Mittal Naveen, Dhooria Harmeet Pal S, Arora Saurabh, Kumar Vipin, Bansal Ekta, Singh Parminder, Kalra Sanjay, Goyal Saloni, Mittal Namit, Naved Khizar, Mohan Bishav
Department of Endocrinology, Dayanand Medical College and Hospital, Ludhiana, Punjab, India.
Department of Medicine, Dayanand Medical College and Hospital, Ludhiana, Punjab, India.
Indian J Endocrinol Metab. 2022 Jul-Aug;26(4):376-383. doi: 10.4103/ijem.ijem_148_22. Epub 2022 Sep 20.
Diabetes mellitus is associated with poor clinical outcomes in patients with coronavirus disease 2019 (COVID-19). This study aimed to explore the clinical characteristics of patients with type 2 diabetes with COVID-19, and to determine the impact of type 2 diabetes on clinical outcome of patients with COVID-19.
This single-center, retrospective, observational study enrolled patients admitted from March 2020 to June 2021 with COVID-19. The clinical and biochemical characteristics of patients with known type 2 diabetes, newly diagnosed diabetes, type 2 diabetes with comorbidities and those who succumbed to illness were analyzed.
Of 4,559 patients with COVID-19, 2,090 (45.8%) had type 2 diabetes. Patients with COVID-19 with diabetes were older, more likely to receive mechanical ventilation, had higher odds of mortality from COVID-19 as compared with patients without diabetes. In addition, patients with diabetes had significantly higher levels of serum creatinine, C-reactive protein, ferritin, lactate dehydrogenase, and D-dimer. Compared with previously diagnosed patients with diabetes, newly diagnosed patients had higher mortality (33% vs. 27%, P = 0.049). Among patients with COVID-19 and diabetes, nonsurvivors had significantly higher levels of inflammatory markers and had severe impairment of cardiac, renal, and coagulation parameters as opposed to survivors.
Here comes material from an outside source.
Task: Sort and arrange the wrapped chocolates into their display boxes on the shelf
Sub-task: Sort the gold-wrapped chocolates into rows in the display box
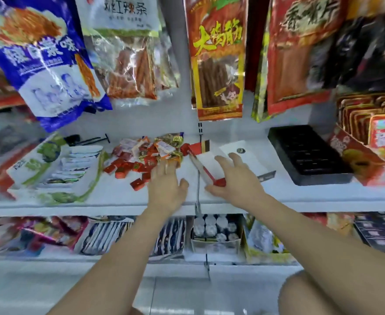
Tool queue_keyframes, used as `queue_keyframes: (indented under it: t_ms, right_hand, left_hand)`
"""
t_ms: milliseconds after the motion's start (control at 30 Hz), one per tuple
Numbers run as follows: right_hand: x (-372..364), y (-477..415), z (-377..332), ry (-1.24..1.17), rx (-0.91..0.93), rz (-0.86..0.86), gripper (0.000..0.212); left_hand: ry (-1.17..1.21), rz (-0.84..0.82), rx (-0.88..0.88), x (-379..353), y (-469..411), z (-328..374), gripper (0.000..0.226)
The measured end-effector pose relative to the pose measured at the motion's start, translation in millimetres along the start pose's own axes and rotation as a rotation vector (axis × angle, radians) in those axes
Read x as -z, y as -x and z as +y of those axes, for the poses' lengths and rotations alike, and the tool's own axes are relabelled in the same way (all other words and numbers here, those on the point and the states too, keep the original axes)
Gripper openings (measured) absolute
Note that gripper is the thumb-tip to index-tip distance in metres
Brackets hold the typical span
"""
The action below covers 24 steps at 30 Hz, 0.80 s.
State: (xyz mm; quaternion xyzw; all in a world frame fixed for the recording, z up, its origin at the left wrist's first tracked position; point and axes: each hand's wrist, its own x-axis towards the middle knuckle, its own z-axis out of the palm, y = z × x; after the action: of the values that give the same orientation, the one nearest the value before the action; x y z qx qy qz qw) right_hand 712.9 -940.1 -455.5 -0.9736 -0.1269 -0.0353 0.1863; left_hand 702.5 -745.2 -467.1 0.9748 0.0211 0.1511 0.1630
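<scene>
A loose heap of wrapped chocolates [144, 155], mostly red with some orange and gold, lies on the white shelf [109, 192]. My left hand [166, 185] rests flat at the heap's right edge, fingers straight and reaching into the pieces. Right of it stands a red-and-white display box [206, 163], empty and tilted. My right hand [234, 178] grips that box at its near right side, thumb by the red front corner.
A green-and-white display box [55, 169] with packets sits at the left. A black plastic tray [307, 155] and a red box of snacks [368, 144] stand to the right. Snack bags [218, 60] hang above. A lower shelf [209, 237] holds more goods.
</scene>
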Motion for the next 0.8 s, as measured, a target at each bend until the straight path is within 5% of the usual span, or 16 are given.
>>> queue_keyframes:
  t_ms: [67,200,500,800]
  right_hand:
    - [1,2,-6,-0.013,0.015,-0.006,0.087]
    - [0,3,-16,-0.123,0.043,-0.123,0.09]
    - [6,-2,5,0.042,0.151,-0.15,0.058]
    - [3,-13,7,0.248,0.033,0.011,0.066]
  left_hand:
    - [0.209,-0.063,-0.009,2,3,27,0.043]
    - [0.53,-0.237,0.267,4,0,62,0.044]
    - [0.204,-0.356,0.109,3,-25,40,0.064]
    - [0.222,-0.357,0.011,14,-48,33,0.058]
Patients with COVID-19 with diabetes were more likely to have severe disease and had higher mortality. Presence of chronic kidney disease and coronary artery disease in patients with diabetes with COVID-19 was associated with adverse outcome. Patients with newly diagnosed diabetes had higher odds of severe disease at presentation and had higher mortality.
2019冠状病毒病(COVID-19)患者中,糖尿病与不良临床结局相关。本研究旨在探讨2型糖尿病合并COVID-19患者的临床特征,并确定2型糖尿病对COVID-19患者临床结局的影响。
本单中心、回顾性、观察性研究纳入了2020年3月至2021年6月收治的COVID-19患者。分析了已知2型糖尿病患者、新诊断糖尿病患者、合并症的2型糖尿病患者以及因病死亡患者的临床和生化特征。
在4559例COVID-19患者中,2090例(45.8%)患有2型糖尿病。与无糖尿病的COVID-19患者相比,合并糖尿病的COVID-19患者年龄更大,更有可能接受机械通气,COVID-19导致的死亡几率更高。此外,糖尿病患者的血清肌酐、C反应蛋白、铁蛋白、乳酸脱氢酶和D-二聚体水平显著更高。与先前诊断的糖尿病患者相比,新诊断的患者死亡率更高(33%对27%,P = 0.049)。在COVID-19合并糖尿病的患者中,与幸存者相比,非幸存者的炎症标志物水平显著更高,心脏、肾脏和凝血参数严重受损。
COVID-19合并糖尿病的患者更易患重症疾病且死亡率更高。COVID-19合并糖尿病患者中存在慢性肾病和冠状动脉疾病与不良结局相关。新诊断糖尿病的患者在就诊时患重症疾病的几率更高且死亡率更高。